My salvation was put into motion with neither my awareness nor my consent.

I’d mentioned earlier there were students for whom Hellebore represented escape, an alternative to the killing chute of their lives.

But not everyone chooses Hellebore. Many were apparently enrolled the way I was.

Conscripted, really. One night, I went to sleep in my shitty tenement in Montreal’s C?te-des-Neiges.

The next day, I woke up in the dormitory, primly dressed in plaid pajamas, my hair brushed to a gloss.

The bed I occupied was the largest I’d ever slept on, a California king with a wrought iron canopy strung with fairy lights and muslin.

The duvet was a stiff enamel jacquard subtly inlaid with gold leaf, the sheets themselves a plain and sturdy cream-colored cotton, and there were more pillows than reasonable, like someone had wanted to build me a cairn of goose down and pewter silk.
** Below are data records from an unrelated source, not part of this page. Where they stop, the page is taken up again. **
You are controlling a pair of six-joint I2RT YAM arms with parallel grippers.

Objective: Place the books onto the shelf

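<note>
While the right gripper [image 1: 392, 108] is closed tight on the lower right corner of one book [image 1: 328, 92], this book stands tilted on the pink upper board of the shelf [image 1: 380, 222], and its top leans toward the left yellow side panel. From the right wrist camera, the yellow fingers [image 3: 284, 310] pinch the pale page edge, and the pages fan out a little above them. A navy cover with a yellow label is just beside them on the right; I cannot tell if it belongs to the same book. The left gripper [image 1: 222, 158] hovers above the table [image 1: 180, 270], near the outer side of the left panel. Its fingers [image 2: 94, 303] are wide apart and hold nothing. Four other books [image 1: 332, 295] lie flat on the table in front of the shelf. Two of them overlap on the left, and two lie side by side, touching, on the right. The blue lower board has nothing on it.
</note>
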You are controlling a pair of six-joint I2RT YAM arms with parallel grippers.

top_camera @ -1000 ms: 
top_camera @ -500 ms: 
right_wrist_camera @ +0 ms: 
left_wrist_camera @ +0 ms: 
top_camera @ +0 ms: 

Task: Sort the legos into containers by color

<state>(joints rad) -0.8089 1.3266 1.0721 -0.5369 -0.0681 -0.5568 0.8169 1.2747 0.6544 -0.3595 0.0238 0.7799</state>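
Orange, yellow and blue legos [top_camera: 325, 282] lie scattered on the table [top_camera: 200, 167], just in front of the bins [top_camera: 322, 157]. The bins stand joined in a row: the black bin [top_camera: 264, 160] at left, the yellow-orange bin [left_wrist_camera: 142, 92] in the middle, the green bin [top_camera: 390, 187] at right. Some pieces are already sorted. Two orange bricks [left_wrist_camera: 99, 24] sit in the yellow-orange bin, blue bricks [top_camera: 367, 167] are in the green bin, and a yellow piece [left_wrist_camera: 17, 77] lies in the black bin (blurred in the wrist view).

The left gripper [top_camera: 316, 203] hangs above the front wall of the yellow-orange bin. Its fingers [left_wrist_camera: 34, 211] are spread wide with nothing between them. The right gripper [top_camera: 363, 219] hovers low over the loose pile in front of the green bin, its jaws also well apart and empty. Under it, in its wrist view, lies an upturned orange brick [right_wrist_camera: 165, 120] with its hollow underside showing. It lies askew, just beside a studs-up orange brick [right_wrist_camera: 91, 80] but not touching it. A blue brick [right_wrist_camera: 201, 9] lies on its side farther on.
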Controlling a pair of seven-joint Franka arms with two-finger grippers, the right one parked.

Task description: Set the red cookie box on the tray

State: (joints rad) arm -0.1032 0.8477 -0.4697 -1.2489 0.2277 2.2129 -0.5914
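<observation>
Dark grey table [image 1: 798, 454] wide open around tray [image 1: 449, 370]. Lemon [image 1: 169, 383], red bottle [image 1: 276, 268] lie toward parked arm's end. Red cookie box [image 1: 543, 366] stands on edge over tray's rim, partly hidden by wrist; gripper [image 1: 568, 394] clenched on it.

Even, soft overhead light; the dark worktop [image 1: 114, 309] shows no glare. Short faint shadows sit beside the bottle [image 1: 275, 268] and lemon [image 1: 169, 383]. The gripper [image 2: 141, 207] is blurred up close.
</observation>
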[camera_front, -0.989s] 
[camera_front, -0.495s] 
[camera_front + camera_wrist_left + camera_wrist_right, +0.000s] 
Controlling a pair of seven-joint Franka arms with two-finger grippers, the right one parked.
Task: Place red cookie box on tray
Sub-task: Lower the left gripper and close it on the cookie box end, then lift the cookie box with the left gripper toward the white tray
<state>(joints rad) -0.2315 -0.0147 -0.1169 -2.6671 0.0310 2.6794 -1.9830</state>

None of my belongings survived my transit into Hellebore’s vaunted ranks.

Instead of my things, I found steamer trunks—I should have run when I saw the scratched-out name, the B carved over and over into the wood, the mottling along the leather straps; I should have known what they were, the discolorations, the corroded grisailles of dried blood, and run —under the skirts of my bed.

Inside were uniforms; Peter Pan–collared dresses (the school had an archaic concept of gender expression) in what turned out to be the school colors, jasper and emerald and oxidized silver; well-tailored suits in the same palette; winter gear inclusive of fur-trimmed capelets; modest heels, walking boots; demure underwear; hats; textbooks; alchemic tools; and magical paraphernalia.

Every single item was embossed with Hellebore’s heraldry: fig wasps and the school’s namesake threaded through the antlers of a deer skull, its tines strung with runes and staring eyes.

The first words out of my mouth when I’d inventoried the mess were, “I guess I’m a wizard then.”

I remember laughing myself sick.

What a fucking idiot I was.

Like I said, I should have started running right there and then, and maybe I would have.

Maybe I’d have clawed out of those flannel jammies, put on shoes, and bolted amid the chaos of orientation if the situation were even infinitesimally different.

If I had been alone that day, with no one but the buttery morning light to bear witness to my escape. But I wasn’t.

A full minute after my histrionics, a timid female voice to my right said, “I guess that makes me one too.”